DTC brand Parachute Home goes offline, doubles experiential investment amid changed digital landscape
The world of digital advertising has increasingly become more complicated thanks to Google’s crumbling third-party cookie, creeping costs and over saturation. It’s getting harder for marketers to stand out online, so direct-to-consumer bedding brand Parachute Home is ramping up its experiential marketing to stand out in-person.
“We believe that experiential is a cornerstone to Parachute,” said Foujan Volk, vp of brand at Parachute Home. “The in-real-life moments are a cornerstone to who Parachute is as a brand and how our customer wants to experience us.”
This year, 30% of Parachute Home’s budget is allocated for experiential marketing tactics, double what it was last year, according to Volk. (She did not disclose a specific dollar amount.) That investment has been steadily increasing to support things like its holiday market last year. A post-event survey revealed the favorability of the brand was higher for those who attended versus online consumers, per Volk.
The momentum for experiential has been building, dating back to 2022 with a number of in-store events, which led to a bump in sales, store traffic and first-time customers, she added. There are a slew of other experiential marketing moments slated for this Spring, including Mother’s Day.
The DTC brand, which has since opened 26 retail locations across the country, has tried to use the physical space to their advantage — in part to also build brand awareness and equity in an increasingly crowded marketplace, Volk said.
To build up its experiential marketing spend, its influencer marketing budget took a hit, decreasing by 20% year-over-year to 28% of marketing budget. Volk did not disclose a specific dollar amount. Last year, Parachute spent $5.5 million on media, according to Vivvix, including paid social data from Pathmatics. That figure has significantly decreased from the $16 million spent in 2022. It’s not that the brand didn’t see success with its influencer marketing strategy. But as the space grows and influencers have gotten more expensive to work with, Parachute is reconsidering its influencer marketing strategy to be less dependent on long-term partnerships and tap new influencers to break into new audiences.
“We know that influencers are necessary, and they’re a necessary extension of our brand,” Volk said. “So we want to continue working with them, but we want to optimize who we’re working with and how we’re working with them if our goal ultimately is brand awareness.”
When Parachute launched in 2014 as a direct-to-consumer brand pre-pandemic, experiential marketing with in-person events were vital to its media mix, per Volk. “…and then the pandemic hit and everyone closed. Our retail stores closed. That budget all got diverted into digital,” she said. But as the online marketplace becomes more expensive, riddled with privacy initiatives that poke holes in targeting and measurement capabilities, marketers are looking for a media mix that balances both performance and brand.
Call it a pendulum effect in the industry, but Parachute isn’t alone in its recalibration of media spend to prioritize brand building after the pandemic’s economic uncertainty ushered in an era that emphasized performance marketing. As advertisers struggle to stand out in a saturated online marketplace, brands like Orangetheory Fitness are looking toward a more holistic approach that balances performance with brand building marketing tactics. In fact, agency execs say there’s been an influx of requests for brand building strategies recently.
“Most of our clients look and go, ‘OK. It’s not just about the leads. It’s about the partners, the amount of conversation, the social buzz and chatter that happened around the event, the content we created at the event,’” said John Geletka, founder and chief experience officer at Geletka+, an independent ad agency, when asked about the uptick in experiential marketing.
A presence in the real world is increasingly important, as in-person events increase and the moment will call for a more “balanced media mix,” Geletka said.
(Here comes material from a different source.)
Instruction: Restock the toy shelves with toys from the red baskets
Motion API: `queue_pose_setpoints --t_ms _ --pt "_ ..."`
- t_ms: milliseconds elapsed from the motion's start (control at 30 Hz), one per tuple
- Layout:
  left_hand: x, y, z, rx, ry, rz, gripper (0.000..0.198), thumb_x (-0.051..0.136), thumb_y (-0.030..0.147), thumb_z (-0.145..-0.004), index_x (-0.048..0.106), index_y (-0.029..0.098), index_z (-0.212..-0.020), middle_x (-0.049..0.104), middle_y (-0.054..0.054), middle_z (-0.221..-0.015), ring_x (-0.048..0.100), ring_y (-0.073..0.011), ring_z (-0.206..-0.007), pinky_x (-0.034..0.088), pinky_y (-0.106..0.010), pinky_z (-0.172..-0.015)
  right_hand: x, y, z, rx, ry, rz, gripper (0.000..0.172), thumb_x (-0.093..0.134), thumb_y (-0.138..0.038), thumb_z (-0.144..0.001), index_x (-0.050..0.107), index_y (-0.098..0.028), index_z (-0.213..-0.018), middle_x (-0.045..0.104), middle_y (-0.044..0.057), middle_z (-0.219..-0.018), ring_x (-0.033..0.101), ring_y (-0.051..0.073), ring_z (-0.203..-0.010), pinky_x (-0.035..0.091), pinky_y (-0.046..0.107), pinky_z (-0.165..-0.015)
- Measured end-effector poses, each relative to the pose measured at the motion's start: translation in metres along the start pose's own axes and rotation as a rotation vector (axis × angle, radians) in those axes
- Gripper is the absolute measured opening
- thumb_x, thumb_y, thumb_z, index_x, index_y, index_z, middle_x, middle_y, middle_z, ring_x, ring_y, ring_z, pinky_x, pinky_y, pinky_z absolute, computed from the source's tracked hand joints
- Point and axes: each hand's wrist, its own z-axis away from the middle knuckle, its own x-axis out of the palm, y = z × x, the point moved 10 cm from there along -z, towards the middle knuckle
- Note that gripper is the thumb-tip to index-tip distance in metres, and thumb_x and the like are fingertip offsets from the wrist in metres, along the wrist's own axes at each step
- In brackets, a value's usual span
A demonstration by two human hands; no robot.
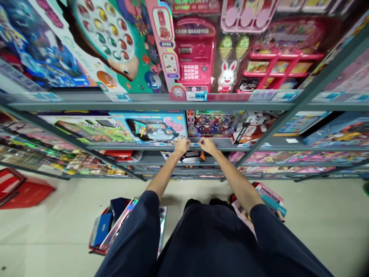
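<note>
We hold our left hand (182, 146) and right hand (208, 145) pinched narrow, contents unclear, at the twelve-o'clock shelf edge (138, 146), where a slip could jolt the figurine pack (211, 124) just beyond.

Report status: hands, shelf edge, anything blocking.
Left hand, right hand: both curled at shelf edge, grip unclear. Boxed figures just behind. Nothing seen blocking either hand.

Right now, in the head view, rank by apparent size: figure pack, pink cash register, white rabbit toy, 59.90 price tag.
Largest to smallest:
1. Pink cash register
2. Figure pack
3. White rabbit toy
4. 59.90 price tag
</note>
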Motion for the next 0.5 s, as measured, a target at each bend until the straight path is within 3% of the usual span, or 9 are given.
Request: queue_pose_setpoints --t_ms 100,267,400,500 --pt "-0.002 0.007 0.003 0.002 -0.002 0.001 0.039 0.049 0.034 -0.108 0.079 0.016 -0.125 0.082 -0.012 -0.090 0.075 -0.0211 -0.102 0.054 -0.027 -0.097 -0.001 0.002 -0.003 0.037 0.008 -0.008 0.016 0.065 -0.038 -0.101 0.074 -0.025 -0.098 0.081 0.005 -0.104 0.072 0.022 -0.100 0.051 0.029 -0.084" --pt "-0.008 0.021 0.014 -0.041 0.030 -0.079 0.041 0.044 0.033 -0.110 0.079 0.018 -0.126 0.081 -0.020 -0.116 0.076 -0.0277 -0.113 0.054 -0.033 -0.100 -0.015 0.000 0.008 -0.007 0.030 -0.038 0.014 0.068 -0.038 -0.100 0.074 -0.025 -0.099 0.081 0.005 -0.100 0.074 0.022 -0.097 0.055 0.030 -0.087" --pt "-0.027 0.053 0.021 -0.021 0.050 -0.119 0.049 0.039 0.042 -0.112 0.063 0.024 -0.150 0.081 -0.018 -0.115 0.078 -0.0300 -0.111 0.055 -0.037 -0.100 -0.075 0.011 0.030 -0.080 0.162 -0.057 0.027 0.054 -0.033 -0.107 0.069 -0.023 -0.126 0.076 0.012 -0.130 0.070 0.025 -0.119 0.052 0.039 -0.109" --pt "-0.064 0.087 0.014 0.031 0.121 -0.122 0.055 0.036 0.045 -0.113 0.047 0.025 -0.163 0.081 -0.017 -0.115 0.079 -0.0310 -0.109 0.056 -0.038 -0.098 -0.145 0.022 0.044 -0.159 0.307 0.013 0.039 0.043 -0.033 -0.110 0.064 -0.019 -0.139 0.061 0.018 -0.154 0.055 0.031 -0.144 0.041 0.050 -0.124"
“I expect to see more experimental and experiential too along with some of the more balance and beefing up as part of the mix,” he added.
However, it hasn’t been an easy sell to C-suite executives who rely on performance metrics to prove success. Brand marketers’ jobs have become a matter of managing C-suite expectations, applying rigor to measurement that points to business growth as opposed to vanity metrics.
“We have to manage expectations on the fact that brand activities are not going to drive immediate impact to the bottom line. It takes time,” Volk said. “If we can prove that over and over at more events, at larger scale, people start to understand that performance marketing isn’t going to build a brand, especially at post the scale-at-all-costs fervor.”
This year, Parachute Home plans to also fold media channels like podcast advertising, streaming television and brand partnerships into its media mix alongside out-of-home advertising by way of in-store window displays, signage and the like. All in an effort to strike a balance between performance and brand marketing.
“I do think that there’s always going to be a place for that. We always need that demand capture, conversion-based marketing as a DTC brand,” Volk said.